Work task:
Return all the data, word for word.

Data segment:
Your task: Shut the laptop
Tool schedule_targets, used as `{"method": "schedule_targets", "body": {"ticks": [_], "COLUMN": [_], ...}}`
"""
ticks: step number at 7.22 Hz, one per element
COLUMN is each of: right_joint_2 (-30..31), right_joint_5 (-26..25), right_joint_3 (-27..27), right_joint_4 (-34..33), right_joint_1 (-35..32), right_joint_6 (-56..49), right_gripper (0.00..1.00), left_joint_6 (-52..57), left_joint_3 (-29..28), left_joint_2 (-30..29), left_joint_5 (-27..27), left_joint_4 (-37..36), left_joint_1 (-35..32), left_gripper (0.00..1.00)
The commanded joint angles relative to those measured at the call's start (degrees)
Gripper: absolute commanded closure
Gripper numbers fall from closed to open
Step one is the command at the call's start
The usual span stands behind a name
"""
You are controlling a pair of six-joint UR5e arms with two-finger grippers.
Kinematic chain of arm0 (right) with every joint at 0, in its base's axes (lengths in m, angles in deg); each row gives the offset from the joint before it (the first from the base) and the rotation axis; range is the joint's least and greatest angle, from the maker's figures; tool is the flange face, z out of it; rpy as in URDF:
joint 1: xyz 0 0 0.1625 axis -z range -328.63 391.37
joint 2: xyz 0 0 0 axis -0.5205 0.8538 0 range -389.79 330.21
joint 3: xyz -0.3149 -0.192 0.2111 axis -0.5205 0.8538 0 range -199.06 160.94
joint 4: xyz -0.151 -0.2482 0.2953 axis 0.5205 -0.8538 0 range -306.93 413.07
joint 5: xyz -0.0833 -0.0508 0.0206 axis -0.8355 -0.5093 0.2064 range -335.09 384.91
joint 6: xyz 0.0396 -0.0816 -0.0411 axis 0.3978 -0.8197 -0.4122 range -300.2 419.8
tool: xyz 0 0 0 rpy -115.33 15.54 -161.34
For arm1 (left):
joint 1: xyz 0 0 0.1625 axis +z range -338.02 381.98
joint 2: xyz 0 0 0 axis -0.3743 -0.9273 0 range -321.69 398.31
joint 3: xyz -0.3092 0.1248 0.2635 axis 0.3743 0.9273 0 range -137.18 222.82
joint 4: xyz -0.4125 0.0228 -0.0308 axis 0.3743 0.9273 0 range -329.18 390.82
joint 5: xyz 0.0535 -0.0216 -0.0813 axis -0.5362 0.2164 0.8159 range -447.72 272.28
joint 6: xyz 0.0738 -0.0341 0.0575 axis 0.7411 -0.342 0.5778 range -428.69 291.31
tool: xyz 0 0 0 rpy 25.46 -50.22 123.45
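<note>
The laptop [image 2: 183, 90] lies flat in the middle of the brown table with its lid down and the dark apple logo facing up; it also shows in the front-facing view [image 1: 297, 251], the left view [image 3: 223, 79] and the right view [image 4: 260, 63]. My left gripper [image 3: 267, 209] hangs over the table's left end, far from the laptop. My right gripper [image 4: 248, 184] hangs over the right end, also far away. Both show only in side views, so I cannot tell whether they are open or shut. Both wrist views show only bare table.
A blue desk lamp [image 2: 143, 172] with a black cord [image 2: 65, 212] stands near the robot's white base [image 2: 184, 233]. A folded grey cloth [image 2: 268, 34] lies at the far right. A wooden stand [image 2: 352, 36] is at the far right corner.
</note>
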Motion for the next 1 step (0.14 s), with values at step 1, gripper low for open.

Result of this task:
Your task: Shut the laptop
Tool schedule_targets, used as `{"method": "schedule_targets", "body": {"ticks": [_], "COLUMN": [_], ...}}`
"""
ticks: step number at 7.22 Hz, one per element
COLUMN is each of: right_joint_2 (-30..31), right_joint_5 (-26..25), right_joint_3 (-27..27), right_joint_4 (-34..33), right_joint_1 (-35..32), right_joint_6 (-56..49), right_gripper (0.00..1.00), left_joint_6 (-52..57), left_joint_3 (-29..28), left_joint_2 (-30..29), left_joint_5 (-27..27), left_joint_4 (-37..36), left_joint_1 (-35..32), left_gripper (0.00..1.00)
The commanded joint angles relative to those measured at the call's start (degrees)
Gripper: absolute commanded closure
Gripper numbers fall from closed to open
Step one is the command at the call's start
The usual span stands behind a name
"""
You are controlling a pair of six-joint UR5e arms with two-finger grippers.
Kinematic chain of arm0 (right) with every joint at 0, in its base's axes (lengths in m, angles in deg); each row gives the offset from the joint before it (the first from the base) and the rotation axis; range is the joint's least and greatest angle, from the maker's figures; tool is the flange face, z out of it; rpy as in URDF:
joint 1: xyz 0 0 0.1625 axis -z range -328.63 391.37
joint 2: xyz 0 0 0 axis -0.5205 0.8538 0 range -389.79 330.21
joint 3: xyz -0.3149 -0.192 0.2111 axis -0.5205 0.8538 0 range -199.06 160.94
joint 4: xyz -0.151 -0.2482 0.2953 axis 0.5205 -0.8538 0 range -306.93 413.07
joint 5: xyz -0.0833 -0.0508 0.0206 axis -0.8355 -0.5093 0.2064 range -335.09 384.91
joint 6: xyz 0.0396 -0.0816 -0.0411 axis 0.3978 -0.8197 -0.4122 range -300.2 419.8
tool: xyz 0 0 0 rpy -115.33 15.54 -161.34
For arm1 (left):
joint 1: xyz 0 0 0.1625 axis +z range -338.02 381.98
joint 2: xyz 0 0 0 axis -0.3743 -0.9273 0 range -321.69 398.31
joint 3: xyz -0.3092 0.1248 0.2635 axis 0.3743 0.9273 0 range -137.18 222.82
joint 4: xyz -0.4125 0.0228 -0.0308 axis 0.3743 0.9273 0 range -329.18 390.82
joint 5: xyz 0.0535 -0.0216 -0.0813 axis -0.5362 0.2164 0.8159 range -447.72 272.28
joint 6: xyz 0.0738 -0.0341 0.0575 axis 0.7411 -0.342 0.5778 range -428.69 291.31
tool: xyz 0 0 0 rpy 25.46 -50.22 123.45
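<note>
The laptop [image 2: 183, 90] lies flat in the middle of the brown table with its lid down and the dark apple logo facing up; it also shows in the front-facing view [image 1: 297, 251], the left view [image 3: 223, 79] and the right view [image 4: 260, 63]. My left gripper [image 3: 267, 209] hangs over the table's left end, far from the laptop. My right gripper [image 4: 248, 184] hangs over the right end, also far away. Both show only in side views, so I cannot tell whether they are open or shut. Both wrist views show only bare table.
A blue desk lamp [image 2: 143, 172] with a black cord [image 2: 65, 212] stands near the robot's white base [image 2: 184, 233]. A folded grey cloth [image 2: 268, 34] lies at the far right. A wooden stand [image 2: 352, 36] is at the far right corner.
</note>
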Motion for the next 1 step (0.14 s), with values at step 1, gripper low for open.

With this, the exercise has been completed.